Minha voz propagou muito mais do que eu esperava. Acho que era isso que acontecia quando você gritava em um vão como aquele, em plena madrugada. Esperei algum vizinho aparecer na janela e me mandar para aquele lugar, mas para minha surpresa, a única reação que tive foi de alguém na varanda iluminada.
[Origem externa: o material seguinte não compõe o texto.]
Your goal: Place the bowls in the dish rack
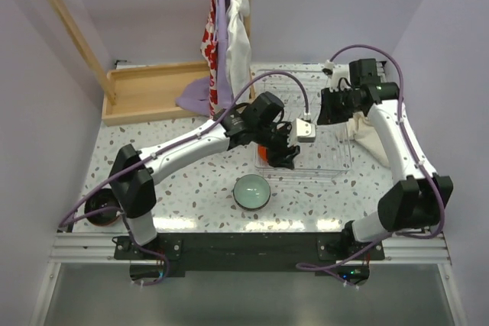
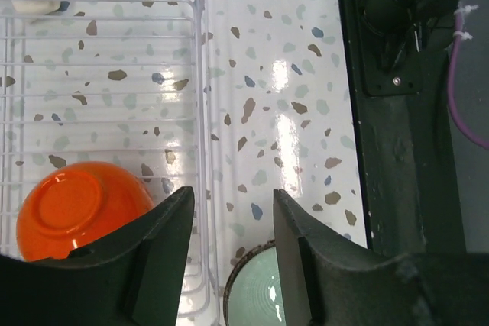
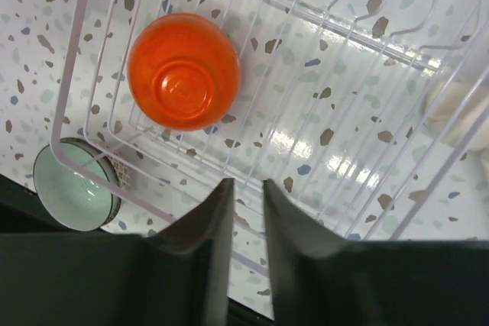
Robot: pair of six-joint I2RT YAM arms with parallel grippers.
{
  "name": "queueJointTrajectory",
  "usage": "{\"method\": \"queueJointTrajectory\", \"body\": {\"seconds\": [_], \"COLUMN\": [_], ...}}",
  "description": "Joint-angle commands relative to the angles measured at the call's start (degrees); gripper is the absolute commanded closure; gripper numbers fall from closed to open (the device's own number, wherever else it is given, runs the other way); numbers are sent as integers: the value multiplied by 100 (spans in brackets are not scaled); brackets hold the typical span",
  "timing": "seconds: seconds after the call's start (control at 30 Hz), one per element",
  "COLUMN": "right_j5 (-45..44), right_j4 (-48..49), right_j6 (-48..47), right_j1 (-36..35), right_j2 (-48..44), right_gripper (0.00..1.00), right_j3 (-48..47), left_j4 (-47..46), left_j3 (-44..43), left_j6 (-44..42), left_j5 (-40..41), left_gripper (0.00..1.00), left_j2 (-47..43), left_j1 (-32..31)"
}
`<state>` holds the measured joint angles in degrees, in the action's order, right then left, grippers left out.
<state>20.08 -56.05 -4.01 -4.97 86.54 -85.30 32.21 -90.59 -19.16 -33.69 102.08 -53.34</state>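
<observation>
A glossy orange bowl [image 2: 72, 219] [image 3: 183, 70] lies upside down in the near left corner of the white wire dish rack [image 1: 321, 159] [image 2: 202, 112] [image 3: 367, 43]. My left gripper [image 1: 283, 156] [image 2: 233, 211] hangs open and empty just above the rack's near left edge, beside the orange bowl. A mint green bowl [image 1: 251, 191] [image 2: 260, 288] [image 3: 72, 185] stands upright on the table just outside the rack. My right gripper [image 1: 327, 111] [image 3: 246, 185] hovers over the rack's far right part, jaws a narrow gap apart with nothing between. A dark bowl [image 1: 99, 210] sits by the left arm's base.
A wooden tray [image 1: 149, 93] lies at the back left with a purple cloth [image 1: 195, 93] on it. Cloths hang from a wooden frame [image 1: 225, 28] behind the rack. A pale beige thing [image 3: 451, 112] [image 1: 368, 141] lies at the rack's right side.
</observation>
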Motion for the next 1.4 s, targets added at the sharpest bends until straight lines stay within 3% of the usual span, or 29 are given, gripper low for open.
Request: {"method": "queueJointTrajectory", "body": {"seconds": [0.0, 0.03, 0.1, 0.23, 0.37, 0.5, 0.63, 0.8, 1.13, 1.37], "right_j5": [-503, -548, -697, -1302, -1235, -997, -830, -540, -408, -83], "right_j4": [-160, -230, -266, -292, -398, -468, -538, -670, -1039, -1803], "right_j6": [-126, -178, -266, -311, -162, -144, -205, -205, -434, -793], "right_j1": [5, 5, 5, 5, 40, 163, 155, 163, 172, 163], "right_j2": [-1120, -1340, -1920, -2729, -3160, -3267, -2890, -2397, -1606, -596], "right_gripper": [61, 49, 42, 32, 29, 28, 28, 26, 26, 30], "right_j3": [399, 600, 821, 1400, 1683, 1780, 1613, 1235, 436, -872], "left_j4": [1487, 1769, 2324, 2711, 2790, 3309, 3591, 3565, 2835, 3537], "left_j3": [-486, -469, -31, 1696, 2738, 3283, 4195, 4857, 4736, 4261], "left_j6": [-1035, -1177, -1405, -1512, -1914, -1549, -801, -274, 166, 343], "left_j5": [301, 615, 1029, 2608, 3351, 4123, 5170, 5321, 5549, 4979], "left_gripper": [49, 48, 47, 44, 43, 41, 32, 30, 33, 39], "left_j2": [-610, -872, -1303, -3092, -4370, -5249, -5506, -5208, -5295, -4864], "left_j1": [-89, -89, -80, 103, 1963, 2267, 2459, 3777, 5307, 5878]}}
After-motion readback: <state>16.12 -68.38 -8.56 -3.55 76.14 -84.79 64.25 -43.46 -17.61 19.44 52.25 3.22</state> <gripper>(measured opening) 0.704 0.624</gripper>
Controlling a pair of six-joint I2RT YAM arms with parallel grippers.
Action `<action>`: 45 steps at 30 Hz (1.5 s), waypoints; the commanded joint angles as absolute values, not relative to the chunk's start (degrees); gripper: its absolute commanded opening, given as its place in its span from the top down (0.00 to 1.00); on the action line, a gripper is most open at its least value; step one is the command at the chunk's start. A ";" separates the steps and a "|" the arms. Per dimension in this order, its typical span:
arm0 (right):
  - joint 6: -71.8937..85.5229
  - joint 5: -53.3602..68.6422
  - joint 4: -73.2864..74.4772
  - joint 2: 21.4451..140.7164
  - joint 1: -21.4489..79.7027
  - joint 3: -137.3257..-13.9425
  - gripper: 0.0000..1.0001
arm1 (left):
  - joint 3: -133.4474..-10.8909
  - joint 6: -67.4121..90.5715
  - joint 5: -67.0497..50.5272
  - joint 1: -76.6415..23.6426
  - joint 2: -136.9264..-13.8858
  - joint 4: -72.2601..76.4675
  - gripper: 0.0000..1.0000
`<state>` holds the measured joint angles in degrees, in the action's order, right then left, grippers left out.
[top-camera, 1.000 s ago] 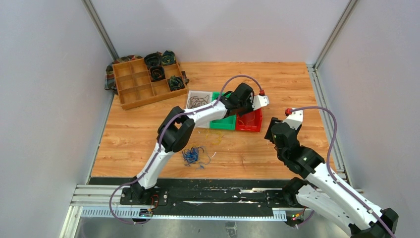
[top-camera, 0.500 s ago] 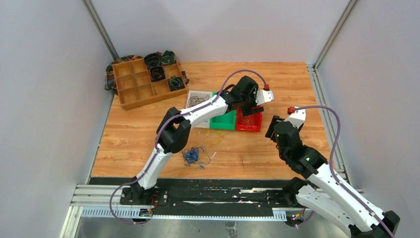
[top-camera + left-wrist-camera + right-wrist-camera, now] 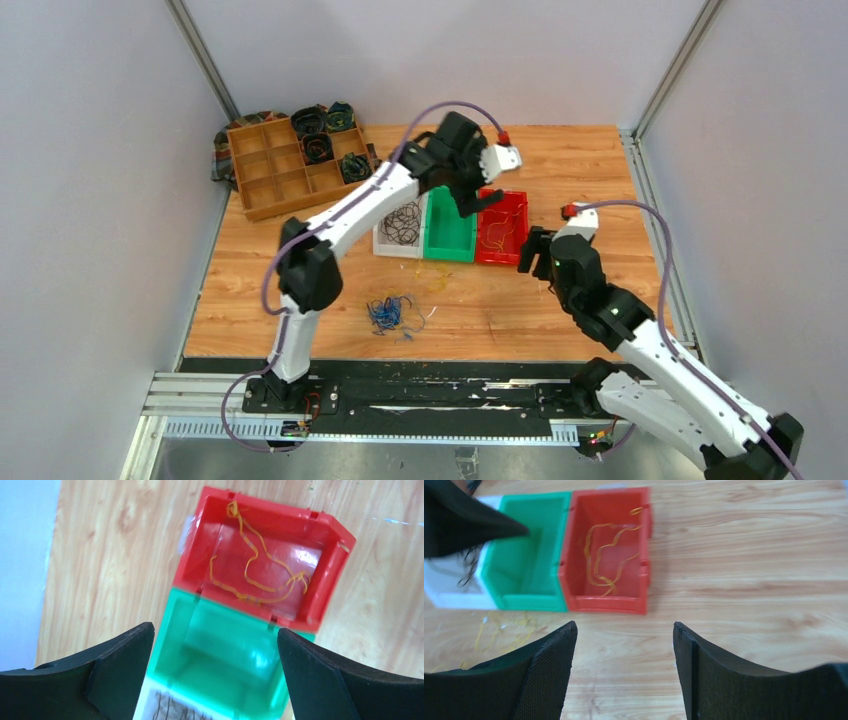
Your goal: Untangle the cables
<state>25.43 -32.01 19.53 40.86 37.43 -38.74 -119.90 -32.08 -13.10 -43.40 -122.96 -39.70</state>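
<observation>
Yellow-orange cables (image 3: 255, 575) lie loose in the red bin (image 3: 515, 215), also seen in the right wrist view (image 3: 606, 555). Black cables (image 3: 402, 222) fill the white bin (image 3: 381, 240). A blue bunch (image 3: 388, 313) sits on the table near the front. My left gripper (image 3: 214, 632) hovers open above the green bin (image 3: 220, 655), holding nothing; in the top view it (image 3: 472, 203) is high over the bins. My right gripper (image 3: 625, 626) is open over bare wood just in front of the red bin (image 3: 604, 602), and sits at the bin's right side in the top view (image 3: 532, 255).
A wooden divided tray (image 3: 262, 185) with dark coiled bundles stands at the back left. Thin yellow strands (image 3: 504, 630) lie on the wood in front of the green bin. One left finger (image 3: 464, 520) crosses the top left of the right wrist view.
My left gripper has opened wide and swung up and back-left from the red bin toward the green one. My right gripper has shifted slightly left toward the red bin.
</observation>
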 commanded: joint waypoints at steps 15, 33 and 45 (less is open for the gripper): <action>25.14 5.50 -6.05 89.65 41.96 -49.97 0.42 | -84.54 -29.44 -22.34 -27.84 -87.04 -46.09 0.02; 22.68 6.87 -7.50 88.51 42.12 -49.83 0.99 | -80.82 -29.12 -23.99 -24.35 -82.89 -46.05 0.02; 14.48 6.71 -3.43 62.81 38.49 -48.01 0.99 | -77.81 -29.98 -27.33 -24.34 -81.38 -46.05 0.02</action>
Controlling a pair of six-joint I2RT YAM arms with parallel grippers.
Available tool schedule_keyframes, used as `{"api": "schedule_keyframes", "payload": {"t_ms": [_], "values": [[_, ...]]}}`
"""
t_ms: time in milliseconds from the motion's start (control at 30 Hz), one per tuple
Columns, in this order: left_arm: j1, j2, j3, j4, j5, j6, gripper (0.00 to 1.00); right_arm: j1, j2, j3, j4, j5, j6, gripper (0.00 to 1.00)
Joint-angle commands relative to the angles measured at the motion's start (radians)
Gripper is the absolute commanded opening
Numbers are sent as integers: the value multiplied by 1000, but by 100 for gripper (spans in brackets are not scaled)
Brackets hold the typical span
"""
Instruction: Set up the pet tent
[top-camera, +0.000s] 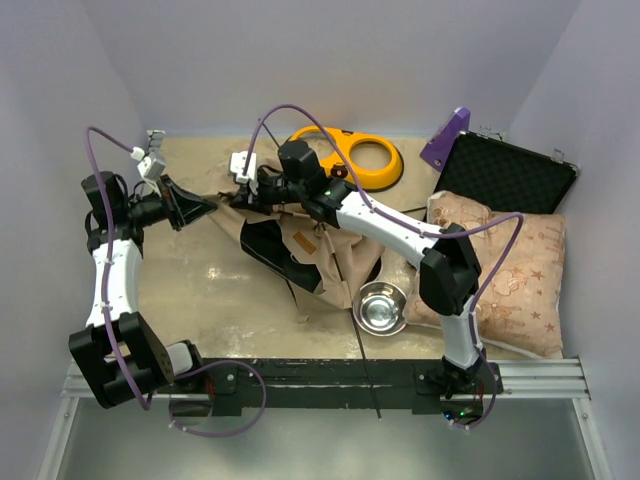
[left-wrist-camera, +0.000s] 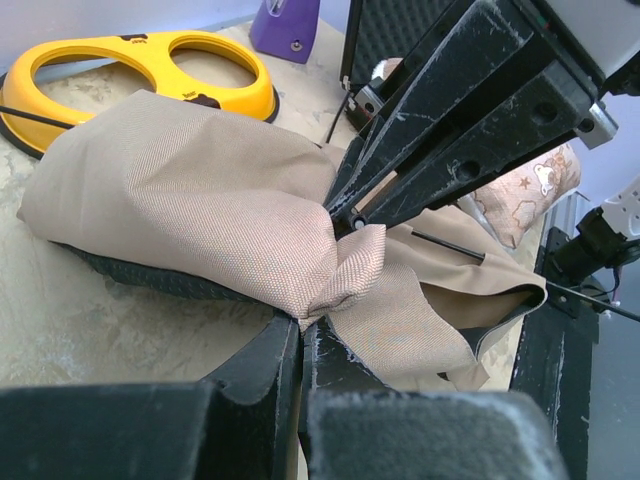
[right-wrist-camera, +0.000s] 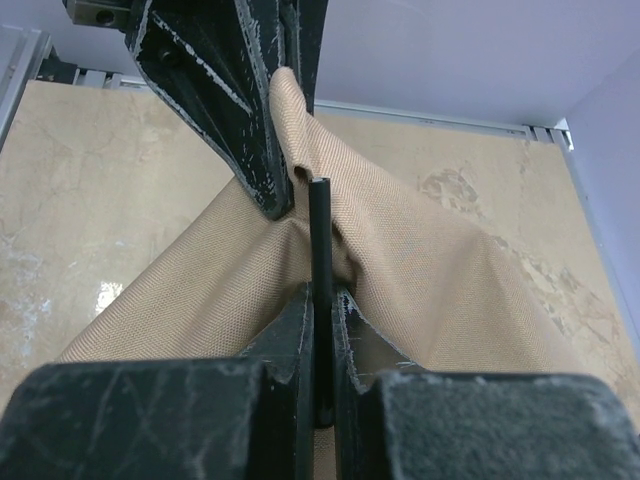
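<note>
Pinching fabric of one pet tent, left end effector clenched, right end effector clamped on one black pole

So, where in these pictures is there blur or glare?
Top view: soft, even light, all sharp; bright glare on the metal bowl. Left wrist view: the tent fabric is sharp, while the left gripper, shut on it near the lens, is blurred. Right wrist view: the pole in the right gripper and the weave are sharp; a small shine on the table at left.
</note>
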Motion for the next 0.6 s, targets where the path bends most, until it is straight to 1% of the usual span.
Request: {"api": "schedule_keyframes", "payload": {"t_ms": [0,100,167,333,567], "values": [[6,-28,10,156,18,-100,0,-38,-11,-47,-120,105,-19,0],[6,-28,-7,234,15,-183,0,-38,-20,-62,-108,107,-25,0],[6,-26,-14,272,15,-206,0,-36,-21,-63,-106,107,-26,0],[4,-35,-16,260,21,-185,0,-36,-17,-54,-106,107,-25,0],[6,-43,-8,181,27,-113,0,-41,-15,-39,-103,80,-8,0]]}}
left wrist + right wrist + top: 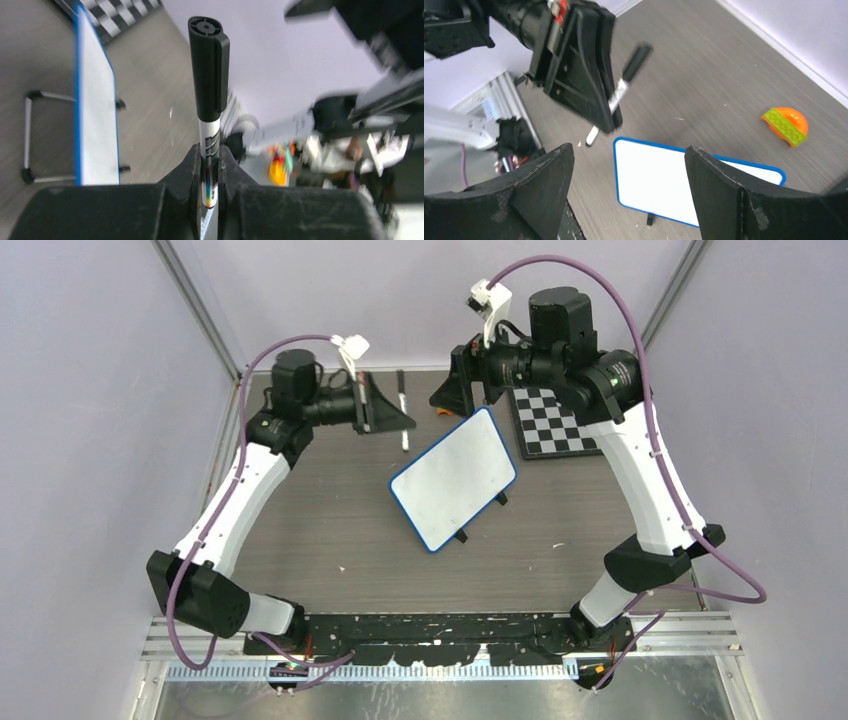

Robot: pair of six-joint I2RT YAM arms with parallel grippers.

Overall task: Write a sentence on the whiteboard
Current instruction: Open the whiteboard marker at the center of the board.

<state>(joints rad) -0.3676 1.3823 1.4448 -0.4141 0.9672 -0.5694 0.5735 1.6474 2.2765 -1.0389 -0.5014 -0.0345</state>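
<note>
The whiteboard [455, 478] has a blue rim and black feet and lies blank in the middle of the table. It also shows in the left wrist view [95, 115] and the right wrist view [664, 180]. My left gripper [388, 415] is shut on a white marker [402, 390] with its black cap [209, 70] on, held above the table to the board's far left. The left gripper [610, 122] and the marker [626, 80] show in the right wrist view. My right gripper [629, 149] is open and empty, in the air over the board's far edge [465, 390].
A black-and-white checkered board [550, 420] lies at the far right, under the right arm. A small orange and green toy [786, 125] lies beyond the whiteboard's far corner [445, 412]. Lilac walls close in the table on three sides.
</note>
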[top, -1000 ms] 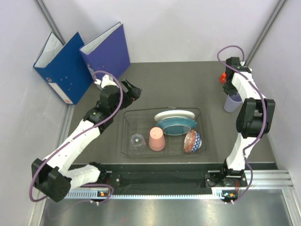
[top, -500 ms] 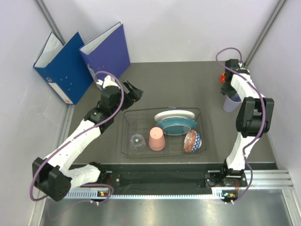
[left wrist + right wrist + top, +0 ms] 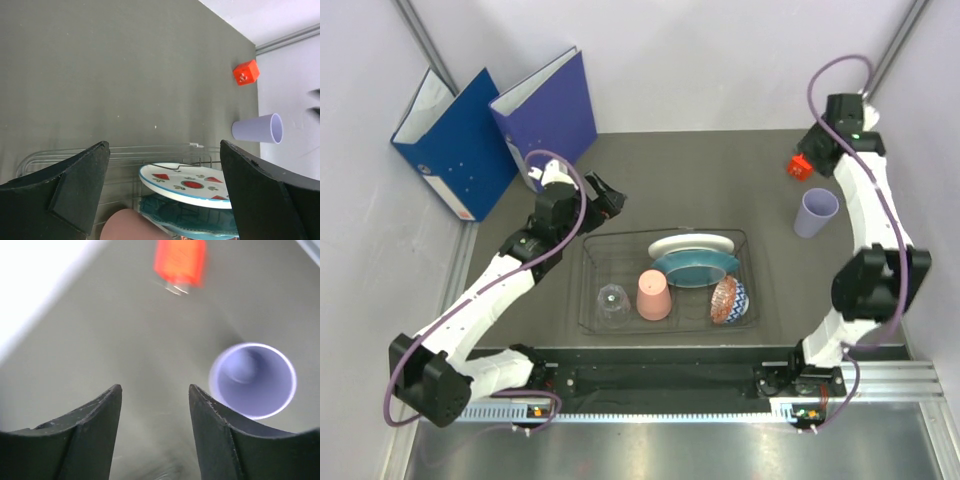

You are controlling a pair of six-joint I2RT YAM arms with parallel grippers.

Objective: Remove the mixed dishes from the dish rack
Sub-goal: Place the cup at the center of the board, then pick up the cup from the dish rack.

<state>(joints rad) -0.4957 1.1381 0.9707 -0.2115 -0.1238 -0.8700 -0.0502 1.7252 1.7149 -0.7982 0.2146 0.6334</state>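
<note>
The dish rack sits mid-table. It holds a white plate with red-green marks, a teal plate, a salmon-pink cup upside down, a clear glass and a small red-patterned bowl. My left gripper hovers open just behind the rack's back-left corner. Its wrist view shows the white plate, teal plate and salmon-pink cup past the empty left gripper. The lavender cup stands alone on the table at the right. My right gripper is open above and behind it; the lavender cup lies beside the right gripper, not between the fingers.
A small red block lies behind the lavender cup, close under the right gripper. Two blue binders lean against the back-left wall. Walls close the table at left, back and right.
The right gripper opened, let go of the lavender cup on the table, and lifted back toward the rear wall. The left gripper edged slightly right.
</note>
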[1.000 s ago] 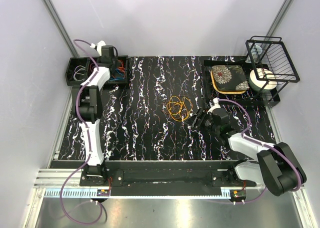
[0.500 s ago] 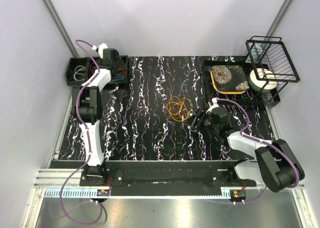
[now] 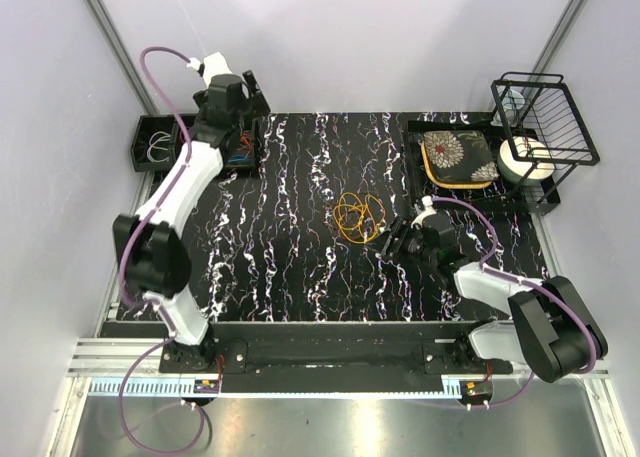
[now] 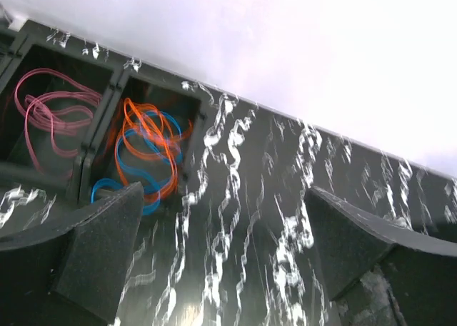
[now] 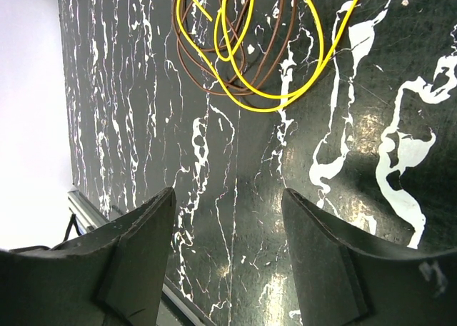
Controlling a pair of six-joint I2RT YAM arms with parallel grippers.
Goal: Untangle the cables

A rede se mexeu inteirinha, como se estivesse sendo palco de uma luta livre. Demorei um tempo para me dar conta que era a garota da varanda que estava nela. Só percebi quando ela finalmente conseguiu se desvencilhar de todas as franjas e se levantar, como cara de quem não estava entendendo nada. Ensaiei uma fuga da janela, mas ela me viu antes disso. Olhando de mim para a varanda e, depois, para seu pulso, ela deu outro pulo e saiu correndo para tirar as luzes da tomada. Que automação e inteligência artificial que nada!

— Desculpa! — Ela gritou de volta.

Um pouco constrangido por ter gritado daquela forma, eu simplesmente fechei a cortina.